The researchers have pointed the finger of blame at unregulated fisheries that accidentally caught the river dolphins, as well as the construction of dams and collisions with the huge amount of boat traffic that now ply the waters of the Yangtze river.  They proclaimed this as could be the first cetacean to be driven extinct at the hand of mankind and the first extinction of a large vertebrate for over fifty years – so it’s the first time a large, charismatic creature has disappeared from the planet that most of us will remember.

Facts about the Yangtze river dolphin:

  • It was the only remaining member of an entire branch of the evolutionary tree, called the Lipotidae, a group of mammals that separated from other marine mammals around 40-20 million years ago.

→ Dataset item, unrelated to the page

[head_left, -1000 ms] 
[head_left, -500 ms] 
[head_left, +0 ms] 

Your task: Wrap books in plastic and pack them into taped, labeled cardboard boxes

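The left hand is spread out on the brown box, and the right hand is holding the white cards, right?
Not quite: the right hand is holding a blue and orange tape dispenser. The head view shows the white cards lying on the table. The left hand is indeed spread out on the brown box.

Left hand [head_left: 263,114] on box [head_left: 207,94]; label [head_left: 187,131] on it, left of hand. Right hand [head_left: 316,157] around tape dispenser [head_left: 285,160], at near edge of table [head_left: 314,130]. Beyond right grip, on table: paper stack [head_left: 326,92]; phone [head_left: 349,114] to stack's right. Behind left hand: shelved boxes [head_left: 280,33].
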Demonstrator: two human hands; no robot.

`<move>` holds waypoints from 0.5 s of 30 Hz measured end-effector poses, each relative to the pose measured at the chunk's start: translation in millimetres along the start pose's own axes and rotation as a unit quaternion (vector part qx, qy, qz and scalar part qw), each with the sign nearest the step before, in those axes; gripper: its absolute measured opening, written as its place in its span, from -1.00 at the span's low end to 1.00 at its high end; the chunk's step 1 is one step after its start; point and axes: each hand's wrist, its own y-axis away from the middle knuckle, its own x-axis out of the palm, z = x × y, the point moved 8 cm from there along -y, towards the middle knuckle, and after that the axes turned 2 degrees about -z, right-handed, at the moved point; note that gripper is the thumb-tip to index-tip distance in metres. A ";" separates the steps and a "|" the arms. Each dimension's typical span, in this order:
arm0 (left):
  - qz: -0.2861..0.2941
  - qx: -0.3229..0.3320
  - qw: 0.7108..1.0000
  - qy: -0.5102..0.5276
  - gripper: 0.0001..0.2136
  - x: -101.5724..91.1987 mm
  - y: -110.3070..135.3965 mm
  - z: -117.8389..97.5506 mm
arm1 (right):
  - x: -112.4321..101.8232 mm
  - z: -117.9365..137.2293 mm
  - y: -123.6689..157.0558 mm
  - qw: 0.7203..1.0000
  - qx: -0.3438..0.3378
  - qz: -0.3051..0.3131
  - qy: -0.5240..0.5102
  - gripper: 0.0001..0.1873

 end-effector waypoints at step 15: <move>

  • If any Yangtze river dolphins had been found during ZSL’s expedition, they would have been taken to an oxbow lake to begin a captive rearing programme.
  • The Yangtze river dolphin had a long narrow beak which it used to feed on fish.
  • The Yangtze river dolphin was top of the list on ZSL’s EDGE programme, which stands for “Evolutionarily Distinct and Globally Endangered species” – the world’s mammals were ranked in terms of how distantly related each one is to it’s nearest neighbour and how engendered they are.
  • The extinction of the Yangtze river dolphin highlights the threats faced by other rare and endangered species in the river ecosystem which includes endangered freshwater porpoises, giant salamanders and Siberian cranes.